Your instructions:
Search the records for "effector". Report every line where it occurs.
##########
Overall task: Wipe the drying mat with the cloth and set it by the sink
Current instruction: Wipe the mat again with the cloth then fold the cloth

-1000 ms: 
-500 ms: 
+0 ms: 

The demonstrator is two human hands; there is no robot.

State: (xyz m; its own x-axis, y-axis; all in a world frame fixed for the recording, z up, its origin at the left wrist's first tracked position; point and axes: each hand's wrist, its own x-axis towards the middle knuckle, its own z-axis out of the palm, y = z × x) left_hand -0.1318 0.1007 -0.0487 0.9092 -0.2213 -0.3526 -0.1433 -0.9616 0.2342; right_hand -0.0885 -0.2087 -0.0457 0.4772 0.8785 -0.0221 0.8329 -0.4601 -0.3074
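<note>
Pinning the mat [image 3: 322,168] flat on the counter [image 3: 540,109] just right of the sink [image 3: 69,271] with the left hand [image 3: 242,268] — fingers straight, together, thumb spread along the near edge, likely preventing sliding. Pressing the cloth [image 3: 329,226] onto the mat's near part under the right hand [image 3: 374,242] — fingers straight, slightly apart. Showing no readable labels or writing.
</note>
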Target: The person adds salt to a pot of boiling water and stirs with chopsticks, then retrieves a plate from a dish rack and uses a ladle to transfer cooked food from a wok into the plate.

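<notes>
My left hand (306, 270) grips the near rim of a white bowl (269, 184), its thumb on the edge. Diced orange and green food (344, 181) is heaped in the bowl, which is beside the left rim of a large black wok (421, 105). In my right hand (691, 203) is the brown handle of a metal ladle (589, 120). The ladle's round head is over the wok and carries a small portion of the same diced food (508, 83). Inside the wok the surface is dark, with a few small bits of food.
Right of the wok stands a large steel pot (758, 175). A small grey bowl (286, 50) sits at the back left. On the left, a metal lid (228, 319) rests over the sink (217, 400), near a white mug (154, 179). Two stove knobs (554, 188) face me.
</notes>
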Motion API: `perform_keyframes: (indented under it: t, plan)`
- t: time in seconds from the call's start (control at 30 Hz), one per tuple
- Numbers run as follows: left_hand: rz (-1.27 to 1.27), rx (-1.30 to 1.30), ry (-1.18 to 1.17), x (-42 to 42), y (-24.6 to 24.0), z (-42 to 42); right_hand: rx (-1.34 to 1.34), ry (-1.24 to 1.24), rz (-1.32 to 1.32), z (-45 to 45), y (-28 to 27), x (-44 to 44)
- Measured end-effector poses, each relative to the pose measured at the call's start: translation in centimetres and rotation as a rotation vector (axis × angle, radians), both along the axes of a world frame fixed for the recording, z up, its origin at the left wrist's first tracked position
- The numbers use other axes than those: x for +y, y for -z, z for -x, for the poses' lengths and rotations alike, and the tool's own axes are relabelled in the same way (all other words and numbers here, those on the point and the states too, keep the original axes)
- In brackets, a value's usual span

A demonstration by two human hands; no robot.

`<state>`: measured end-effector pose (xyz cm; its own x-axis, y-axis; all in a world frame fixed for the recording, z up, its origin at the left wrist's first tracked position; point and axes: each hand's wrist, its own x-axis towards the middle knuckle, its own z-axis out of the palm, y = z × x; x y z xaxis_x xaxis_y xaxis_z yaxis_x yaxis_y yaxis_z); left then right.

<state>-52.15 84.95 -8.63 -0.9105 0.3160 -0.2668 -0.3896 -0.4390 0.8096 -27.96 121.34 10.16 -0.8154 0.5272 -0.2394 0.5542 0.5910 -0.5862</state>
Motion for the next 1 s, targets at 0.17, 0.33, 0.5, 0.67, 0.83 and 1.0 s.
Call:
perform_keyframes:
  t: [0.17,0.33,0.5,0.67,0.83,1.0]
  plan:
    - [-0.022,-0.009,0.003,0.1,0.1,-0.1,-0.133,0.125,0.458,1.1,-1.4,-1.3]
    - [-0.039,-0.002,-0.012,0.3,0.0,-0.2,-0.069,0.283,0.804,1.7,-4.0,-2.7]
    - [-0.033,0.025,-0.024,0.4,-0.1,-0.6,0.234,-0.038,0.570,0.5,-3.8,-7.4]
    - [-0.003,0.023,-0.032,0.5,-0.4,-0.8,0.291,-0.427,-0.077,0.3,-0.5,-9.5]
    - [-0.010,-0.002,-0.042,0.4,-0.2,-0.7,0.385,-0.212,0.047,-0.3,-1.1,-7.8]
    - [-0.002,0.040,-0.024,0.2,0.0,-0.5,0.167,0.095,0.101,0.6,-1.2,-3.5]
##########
Response to the task:
- Measured end-effector poses, each relative to the pose measured at the call's start: translation in centimetres and rotation as a rotation vector (axis × angle, radians), both along the axes of a world frame fixed for the recording, z up, its origin at the left wrist's first tracked position
`<state>`: measured end-effector pose (xyz cm; its own x-axis, y-axis; all in a world frame fixed for the recording, z up, its origin at the left wrist's first tracked position; point and axes: each hand's wrist, its own x-axis towards the middle knuckle, its own z-axis out of the palm, y = z × x; x y z xaxis_x xaxis_y xaxis_z yaxis_x yaxis_y yaxis_z); left then right.

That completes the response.